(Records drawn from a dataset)

# # #

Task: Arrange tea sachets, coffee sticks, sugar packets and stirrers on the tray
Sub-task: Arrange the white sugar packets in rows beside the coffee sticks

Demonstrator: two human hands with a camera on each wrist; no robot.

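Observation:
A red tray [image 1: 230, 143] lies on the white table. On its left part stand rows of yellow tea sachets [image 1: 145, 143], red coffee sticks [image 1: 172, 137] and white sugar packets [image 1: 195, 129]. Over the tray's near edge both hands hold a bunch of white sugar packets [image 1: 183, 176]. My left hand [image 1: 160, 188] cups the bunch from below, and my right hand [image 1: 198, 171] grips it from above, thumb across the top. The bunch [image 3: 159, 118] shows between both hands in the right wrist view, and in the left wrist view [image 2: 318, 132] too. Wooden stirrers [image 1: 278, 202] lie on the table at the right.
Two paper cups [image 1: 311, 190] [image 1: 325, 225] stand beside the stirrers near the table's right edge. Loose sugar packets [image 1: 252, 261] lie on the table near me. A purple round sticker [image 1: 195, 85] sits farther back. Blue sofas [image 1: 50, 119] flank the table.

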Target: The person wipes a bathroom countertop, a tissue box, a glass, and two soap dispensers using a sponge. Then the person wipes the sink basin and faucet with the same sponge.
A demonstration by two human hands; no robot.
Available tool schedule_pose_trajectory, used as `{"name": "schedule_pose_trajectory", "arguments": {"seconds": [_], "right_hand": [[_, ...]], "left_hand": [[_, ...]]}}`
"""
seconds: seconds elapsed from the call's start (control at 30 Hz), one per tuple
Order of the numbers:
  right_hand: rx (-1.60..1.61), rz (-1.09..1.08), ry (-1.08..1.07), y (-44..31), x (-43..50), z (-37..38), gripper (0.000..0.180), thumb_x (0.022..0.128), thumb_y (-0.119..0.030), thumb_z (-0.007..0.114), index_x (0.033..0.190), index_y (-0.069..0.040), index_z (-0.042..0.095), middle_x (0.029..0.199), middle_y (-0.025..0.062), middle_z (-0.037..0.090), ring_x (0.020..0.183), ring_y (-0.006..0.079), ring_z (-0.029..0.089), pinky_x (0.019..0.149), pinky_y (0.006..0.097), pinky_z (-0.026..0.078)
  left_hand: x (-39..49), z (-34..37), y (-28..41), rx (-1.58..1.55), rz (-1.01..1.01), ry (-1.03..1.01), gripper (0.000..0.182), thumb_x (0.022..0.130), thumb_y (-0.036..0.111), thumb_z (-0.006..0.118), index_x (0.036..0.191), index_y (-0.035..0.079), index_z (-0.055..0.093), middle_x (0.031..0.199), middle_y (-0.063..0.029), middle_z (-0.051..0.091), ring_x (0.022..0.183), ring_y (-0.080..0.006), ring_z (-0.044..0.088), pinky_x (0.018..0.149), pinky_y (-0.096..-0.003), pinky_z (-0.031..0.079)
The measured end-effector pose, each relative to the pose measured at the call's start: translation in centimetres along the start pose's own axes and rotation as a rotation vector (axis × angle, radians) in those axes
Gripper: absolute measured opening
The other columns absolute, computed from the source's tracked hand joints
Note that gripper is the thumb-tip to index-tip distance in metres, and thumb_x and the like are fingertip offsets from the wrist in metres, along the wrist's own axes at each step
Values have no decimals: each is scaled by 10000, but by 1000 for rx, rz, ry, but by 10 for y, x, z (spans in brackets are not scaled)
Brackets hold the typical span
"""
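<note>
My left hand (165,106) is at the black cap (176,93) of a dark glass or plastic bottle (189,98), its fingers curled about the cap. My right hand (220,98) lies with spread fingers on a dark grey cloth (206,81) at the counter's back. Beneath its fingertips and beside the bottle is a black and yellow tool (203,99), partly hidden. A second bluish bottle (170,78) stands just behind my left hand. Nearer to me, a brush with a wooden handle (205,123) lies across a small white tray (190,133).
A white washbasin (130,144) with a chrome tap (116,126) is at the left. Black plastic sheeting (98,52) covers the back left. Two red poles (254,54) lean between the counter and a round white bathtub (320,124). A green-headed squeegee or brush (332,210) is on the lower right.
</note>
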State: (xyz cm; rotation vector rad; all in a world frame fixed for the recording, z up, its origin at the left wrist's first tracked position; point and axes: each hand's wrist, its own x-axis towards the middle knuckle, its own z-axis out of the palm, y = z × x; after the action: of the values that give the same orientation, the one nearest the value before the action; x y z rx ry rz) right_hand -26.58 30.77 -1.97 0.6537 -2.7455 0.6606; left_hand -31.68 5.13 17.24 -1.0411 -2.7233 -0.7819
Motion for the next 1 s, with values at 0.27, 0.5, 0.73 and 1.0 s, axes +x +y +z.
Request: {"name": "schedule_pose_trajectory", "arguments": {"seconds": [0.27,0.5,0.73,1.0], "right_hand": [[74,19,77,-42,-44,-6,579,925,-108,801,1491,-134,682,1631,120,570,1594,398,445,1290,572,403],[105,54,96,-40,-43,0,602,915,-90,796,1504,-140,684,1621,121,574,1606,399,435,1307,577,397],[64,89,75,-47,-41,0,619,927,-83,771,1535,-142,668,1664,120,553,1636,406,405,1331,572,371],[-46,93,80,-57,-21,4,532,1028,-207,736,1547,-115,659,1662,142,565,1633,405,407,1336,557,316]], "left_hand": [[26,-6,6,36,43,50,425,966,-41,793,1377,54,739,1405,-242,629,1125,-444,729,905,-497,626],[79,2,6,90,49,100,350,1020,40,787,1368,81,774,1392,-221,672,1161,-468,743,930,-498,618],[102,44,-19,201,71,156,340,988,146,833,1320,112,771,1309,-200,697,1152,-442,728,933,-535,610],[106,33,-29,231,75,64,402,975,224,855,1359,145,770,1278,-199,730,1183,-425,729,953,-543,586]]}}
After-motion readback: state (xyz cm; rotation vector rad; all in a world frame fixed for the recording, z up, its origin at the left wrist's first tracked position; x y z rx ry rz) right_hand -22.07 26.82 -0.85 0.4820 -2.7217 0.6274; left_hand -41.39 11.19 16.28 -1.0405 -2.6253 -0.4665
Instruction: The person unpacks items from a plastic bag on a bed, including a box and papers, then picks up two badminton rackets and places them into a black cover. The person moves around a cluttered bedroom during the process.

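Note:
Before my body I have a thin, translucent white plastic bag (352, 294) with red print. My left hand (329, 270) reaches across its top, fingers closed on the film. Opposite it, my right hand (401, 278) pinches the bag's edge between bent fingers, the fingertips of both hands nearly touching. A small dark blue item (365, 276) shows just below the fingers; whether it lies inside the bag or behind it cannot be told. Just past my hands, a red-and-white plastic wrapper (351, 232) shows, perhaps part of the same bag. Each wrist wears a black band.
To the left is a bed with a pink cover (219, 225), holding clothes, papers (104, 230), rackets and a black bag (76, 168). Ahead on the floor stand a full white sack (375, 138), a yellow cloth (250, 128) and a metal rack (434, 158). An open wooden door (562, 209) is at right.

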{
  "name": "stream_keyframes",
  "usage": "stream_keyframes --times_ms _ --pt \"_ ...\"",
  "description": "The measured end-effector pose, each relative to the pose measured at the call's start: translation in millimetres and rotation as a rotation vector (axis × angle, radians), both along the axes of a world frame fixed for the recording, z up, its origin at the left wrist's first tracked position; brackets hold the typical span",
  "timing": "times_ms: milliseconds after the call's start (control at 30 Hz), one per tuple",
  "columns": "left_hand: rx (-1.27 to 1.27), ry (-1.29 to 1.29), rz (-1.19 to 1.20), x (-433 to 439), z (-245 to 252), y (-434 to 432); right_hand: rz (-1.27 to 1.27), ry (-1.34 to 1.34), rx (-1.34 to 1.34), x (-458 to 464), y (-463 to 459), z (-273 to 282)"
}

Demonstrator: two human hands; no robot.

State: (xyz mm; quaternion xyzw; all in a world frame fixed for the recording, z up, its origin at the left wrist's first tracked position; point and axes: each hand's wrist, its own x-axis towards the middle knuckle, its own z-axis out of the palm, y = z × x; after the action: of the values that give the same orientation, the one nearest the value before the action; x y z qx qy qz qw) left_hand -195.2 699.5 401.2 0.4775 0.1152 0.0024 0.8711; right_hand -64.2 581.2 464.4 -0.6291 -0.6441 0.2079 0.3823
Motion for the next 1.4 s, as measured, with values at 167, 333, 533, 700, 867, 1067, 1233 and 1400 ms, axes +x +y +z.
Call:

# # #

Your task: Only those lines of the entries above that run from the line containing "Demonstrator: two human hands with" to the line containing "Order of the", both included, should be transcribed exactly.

Answer below:
Demonstrator: two human hands with a camera on each wrist; no robot.

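Observation:
A red tray [image 1: 230, 143] lies on the white table. On its left part stand rows of yellow tea sachets [image 1: 145, 143], red coffee sticks [image 1: 172, 137] and white sugar packets [image 1: 195, 129]. Over the tray's near edge both hands hold a bunch of white sugar packets [image 1: 183, 176]. My left hand [image 1: 160, 188] cups the bunch from below, and my right hand [image 1: 198, 171] grips it from above, thumb across the top. The bunch [image 3: 159, 118] shows between both hands in the right wrist view, and in the left wrist view [image 2: 318, 132] too. Wooden stirrers [image 1: 278, 202] lie on the table at the right.
Two paper cups [image 1: 311, 190] [image 1: 325, 225] stand beside the stirrers near the table's right edge. Loose sugar packets [image 1: 252, 261] lie on the table near me. A purple round sticker [image 1: 195, 85] sits farther back. Blue sofas [image 1: 50, 119] flank the table.
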
Target: The person wipes a bathroom countertop, a tissue box, a glass, and two soap dispensers using a sponge. Then the person wipes the sink basin and faucet with the same sponge.
A demonstration by two human hands; no robot.
Available tool schedule_pose_trajectory, used as `{"name": "schedule_pose_trajectory", "arguments": {"seconds": [_], "right_hand": [[_, ...]], "left_hand": [[_, ...]]}}`
"""
seconds: seconds elapsed from the call's start (control at 30 Hz), one per tuple
Order of the numbers:

No further work remains in this exercise.